Isolate every line in the records below with "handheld" in it.

::: Records for this task

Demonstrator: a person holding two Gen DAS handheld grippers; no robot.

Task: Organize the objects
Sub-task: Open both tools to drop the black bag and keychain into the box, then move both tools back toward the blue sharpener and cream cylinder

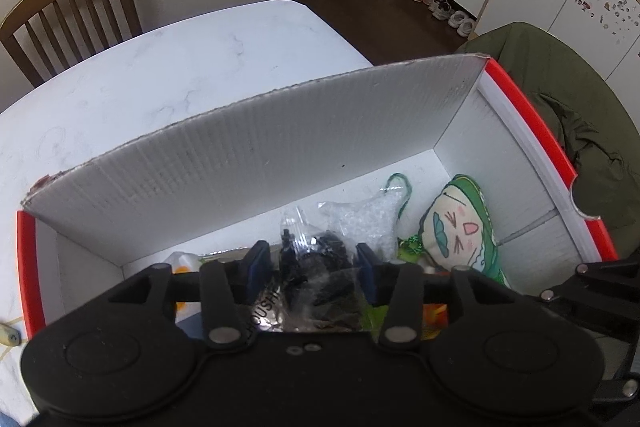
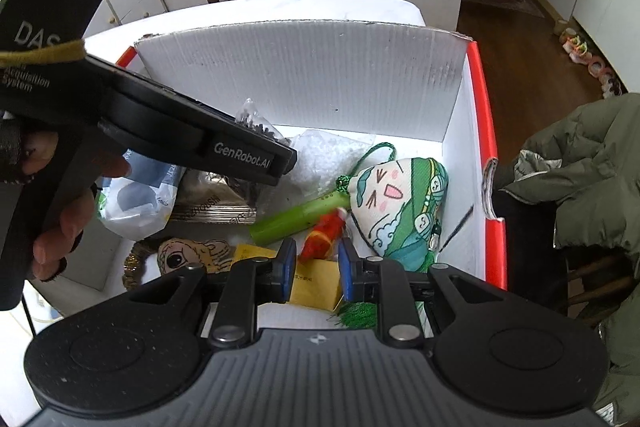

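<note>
A white corrugated box with a red rim (image 1: 256, 155) stands on the table and holds several small items. My left gripper (image 1: 313, 259) reaches into it, its blue pads pressed on either side of a clear bag of dark bits (image 1: 316, 267). In the right wrist view the bag's top (image 2: 250, 115) pokes up above the left gripper's black body (image 2: 168, 123). My right gripper (image 2: 317, 267) hovers open over the box's near side, above a yellow packet (image 2: 316, 283) and a red item (image 2: 326, 233). A green cartoon pouch (image 2: 400, 203) lies to the right.
Also in the box: a bag of white beads (image 2: 320, 155), a green tube (image 2: 288, 221), a silver pouch (image 2: 216, 207) and a blue-and-white bag (image 2: 136, 203). A wooden chair (image 1: 68, 7) stands behind the marble table (image 1: 180, 59). An olive jacket (image 2: 580, 187) hangs at the right.
</note>
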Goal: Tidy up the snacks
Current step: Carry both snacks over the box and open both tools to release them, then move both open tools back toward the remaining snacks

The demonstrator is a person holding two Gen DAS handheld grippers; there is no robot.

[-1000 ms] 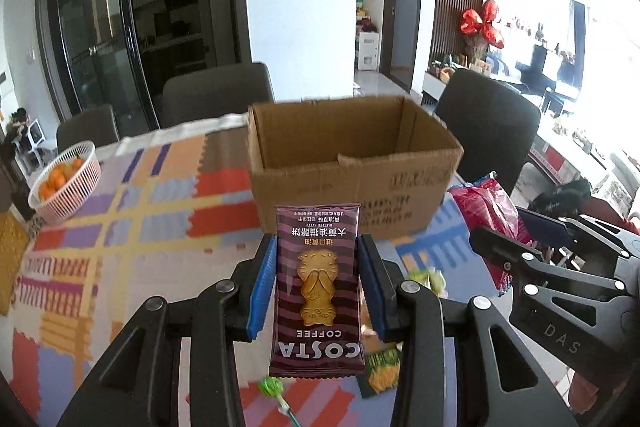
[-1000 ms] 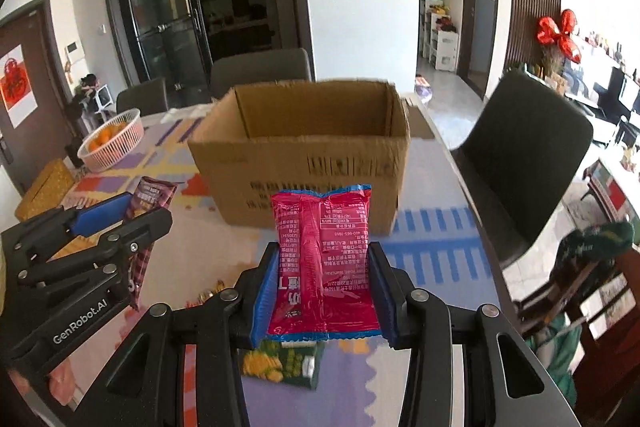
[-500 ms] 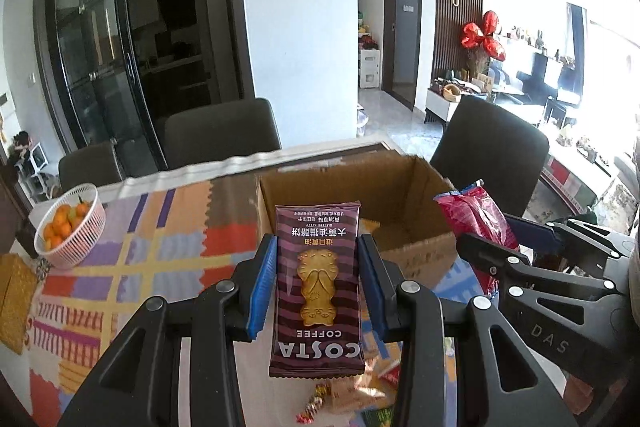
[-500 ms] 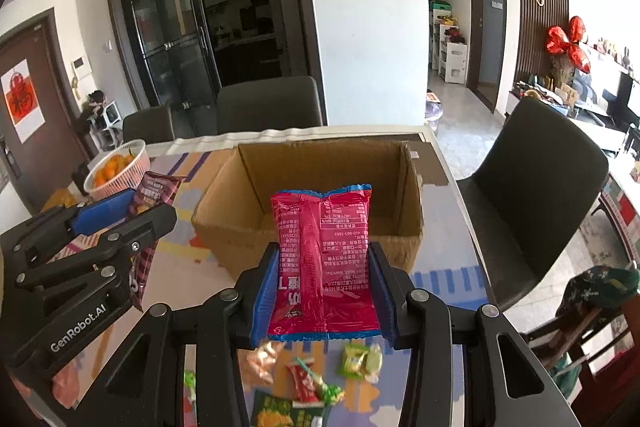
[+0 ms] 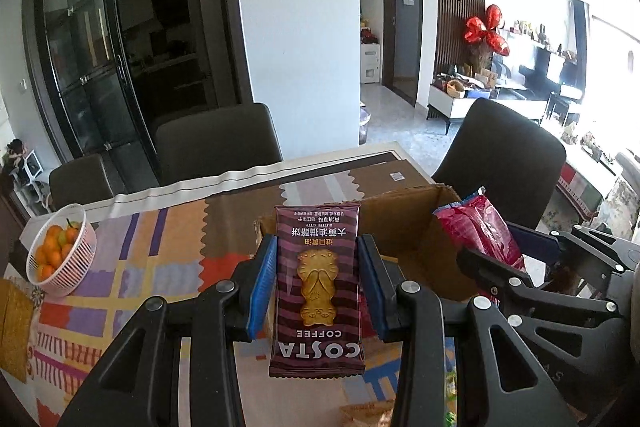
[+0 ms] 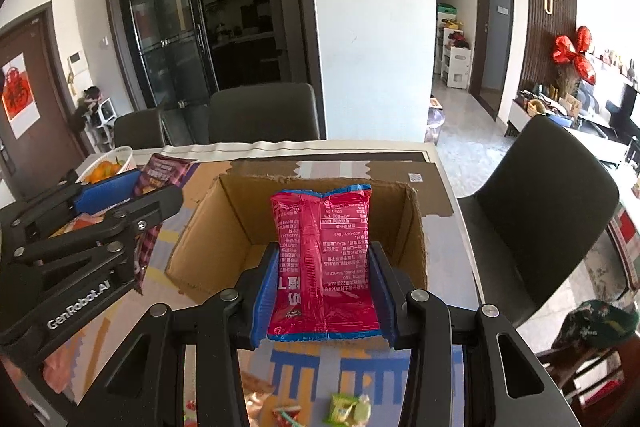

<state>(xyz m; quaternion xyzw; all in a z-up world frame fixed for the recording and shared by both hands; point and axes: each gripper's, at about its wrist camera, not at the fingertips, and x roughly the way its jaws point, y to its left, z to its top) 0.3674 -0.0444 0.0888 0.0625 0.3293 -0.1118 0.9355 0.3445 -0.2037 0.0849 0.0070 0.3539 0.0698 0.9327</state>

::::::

Answer box:
Demonstrator: a person holding two Gen DAS handheld grippers; no robot.
The demonstrator is a person holding two Gen DAS handheld grippers; there is no robot.

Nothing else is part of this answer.